**ABOUT THIS TASK:** Which lines of the data contain the string "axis"? Copy every one of them.
______________________________
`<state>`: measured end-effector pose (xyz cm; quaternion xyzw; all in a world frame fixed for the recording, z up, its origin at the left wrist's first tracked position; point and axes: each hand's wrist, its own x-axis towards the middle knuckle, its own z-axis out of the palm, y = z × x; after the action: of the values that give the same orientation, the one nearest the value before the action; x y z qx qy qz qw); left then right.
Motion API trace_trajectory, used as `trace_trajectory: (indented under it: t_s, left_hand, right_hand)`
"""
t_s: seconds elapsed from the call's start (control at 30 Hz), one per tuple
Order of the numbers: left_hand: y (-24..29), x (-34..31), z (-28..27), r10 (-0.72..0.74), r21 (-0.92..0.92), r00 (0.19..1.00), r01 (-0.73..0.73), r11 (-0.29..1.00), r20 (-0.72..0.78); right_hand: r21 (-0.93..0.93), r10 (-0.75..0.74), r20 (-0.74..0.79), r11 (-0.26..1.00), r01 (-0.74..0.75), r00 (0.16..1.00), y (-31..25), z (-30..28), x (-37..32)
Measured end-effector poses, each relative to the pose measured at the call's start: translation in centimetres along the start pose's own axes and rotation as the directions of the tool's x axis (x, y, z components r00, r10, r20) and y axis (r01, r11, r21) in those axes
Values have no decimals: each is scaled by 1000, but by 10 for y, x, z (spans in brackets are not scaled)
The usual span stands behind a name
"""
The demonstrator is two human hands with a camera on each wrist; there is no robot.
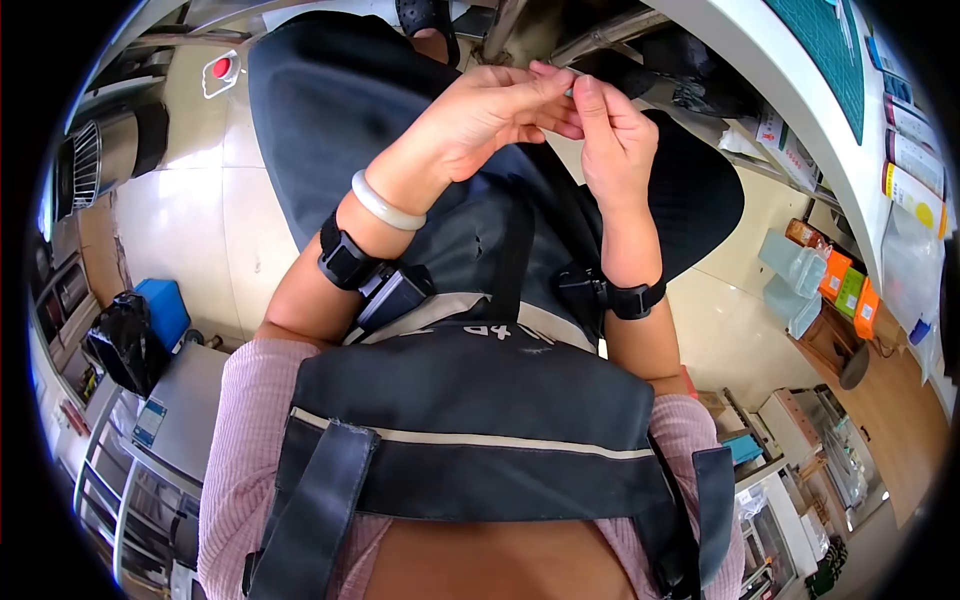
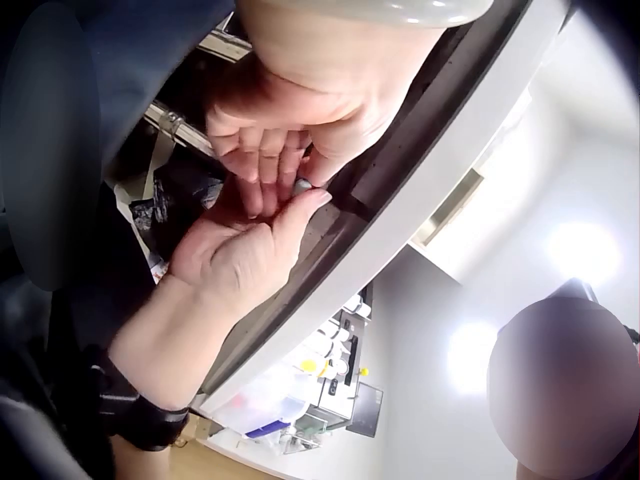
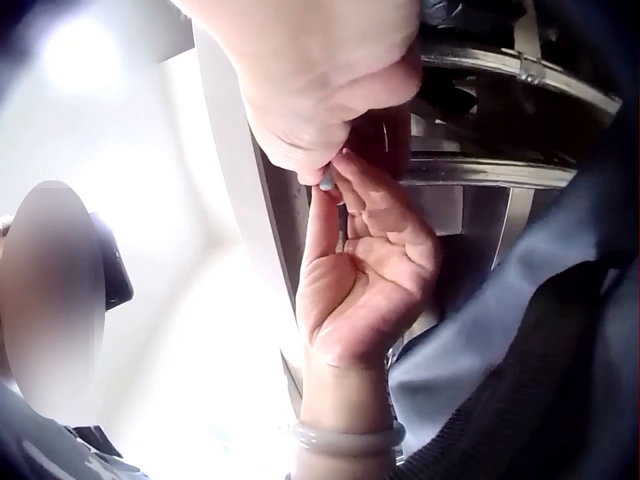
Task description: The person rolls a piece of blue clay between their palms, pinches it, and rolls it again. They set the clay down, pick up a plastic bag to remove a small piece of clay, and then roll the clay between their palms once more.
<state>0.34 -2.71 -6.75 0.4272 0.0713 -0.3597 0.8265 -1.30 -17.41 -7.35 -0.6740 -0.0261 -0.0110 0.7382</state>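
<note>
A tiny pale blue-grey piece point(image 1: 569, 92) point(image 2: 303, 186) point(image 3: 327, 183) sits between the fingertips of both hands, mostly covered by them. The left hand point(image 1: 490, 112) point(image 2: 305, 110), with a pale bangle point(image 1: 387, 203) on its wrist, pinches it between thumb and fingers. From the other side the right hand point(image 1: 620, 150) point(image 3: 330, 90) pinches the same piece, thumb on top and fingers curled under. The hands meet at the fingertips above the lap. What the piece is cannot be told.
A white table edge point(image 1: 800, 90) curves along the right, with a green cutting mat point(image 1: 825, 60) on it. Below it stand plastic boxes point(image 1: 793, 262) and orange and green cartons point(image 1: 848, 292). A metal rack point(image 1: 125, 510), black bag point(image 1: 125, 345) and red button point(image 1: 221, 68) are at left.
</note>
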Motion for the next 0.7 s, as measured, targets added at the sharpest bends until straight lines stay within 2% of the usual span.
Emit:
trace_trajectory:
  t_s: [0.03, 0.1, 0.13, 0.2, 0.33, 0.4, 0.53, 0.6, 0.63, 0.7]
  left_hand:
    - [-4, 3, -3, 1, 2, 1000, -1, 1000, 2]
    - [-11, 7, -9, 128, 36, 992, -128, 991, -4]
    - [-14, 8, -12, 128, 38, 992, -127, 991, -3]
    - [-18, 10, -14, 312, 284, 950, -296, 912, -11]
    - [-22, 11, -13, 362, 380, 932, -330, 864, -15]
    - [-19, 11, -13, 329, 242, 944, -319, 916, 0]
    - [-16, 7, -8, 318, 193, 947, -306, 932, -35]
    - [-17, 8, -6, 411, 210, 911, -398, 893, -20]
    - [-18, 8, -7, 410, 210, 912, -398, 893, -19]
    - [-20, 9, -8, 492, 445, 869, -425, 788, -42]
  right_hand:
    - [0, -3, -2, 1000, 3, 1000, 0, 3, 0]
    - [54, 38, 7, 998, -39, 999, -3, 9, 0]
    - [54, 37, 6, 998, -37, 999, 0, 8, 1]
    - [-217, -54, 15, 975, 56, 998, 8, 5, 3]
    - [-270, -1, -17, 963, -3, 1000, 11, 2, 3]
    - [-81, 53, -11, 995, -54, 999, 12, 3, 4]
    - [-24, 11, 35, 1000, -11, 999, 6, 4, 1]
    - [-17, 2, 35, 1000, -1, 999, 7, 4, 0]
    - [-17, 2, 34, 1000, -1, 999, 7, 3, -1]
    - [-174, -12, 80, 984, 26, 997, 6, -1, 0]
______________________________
**TASK RESPONSE:**
`<state>`: measured end-effector pose (xyz cm; quaternion xyzw; all in a world frame fixed for the recording, z up, its origin at the left wrist's first tracked position; point and axes: each hand's wrist, its own x-axis towards the middle knuckle, its own z-axis out of the palm, y = z × x; after the action: of the values that give the same orientation, the one nearest the value before the action; x y z qx qy qz qw); left then right.
Measured end-effector poses, each relative to the pose measured at the call's start: translation in centimetres along the start pose's own axes and rotation as the directions of the tool's x axis (x, y, z components r00, r10, r20) and y axis (r01, r11, r21) in those axes

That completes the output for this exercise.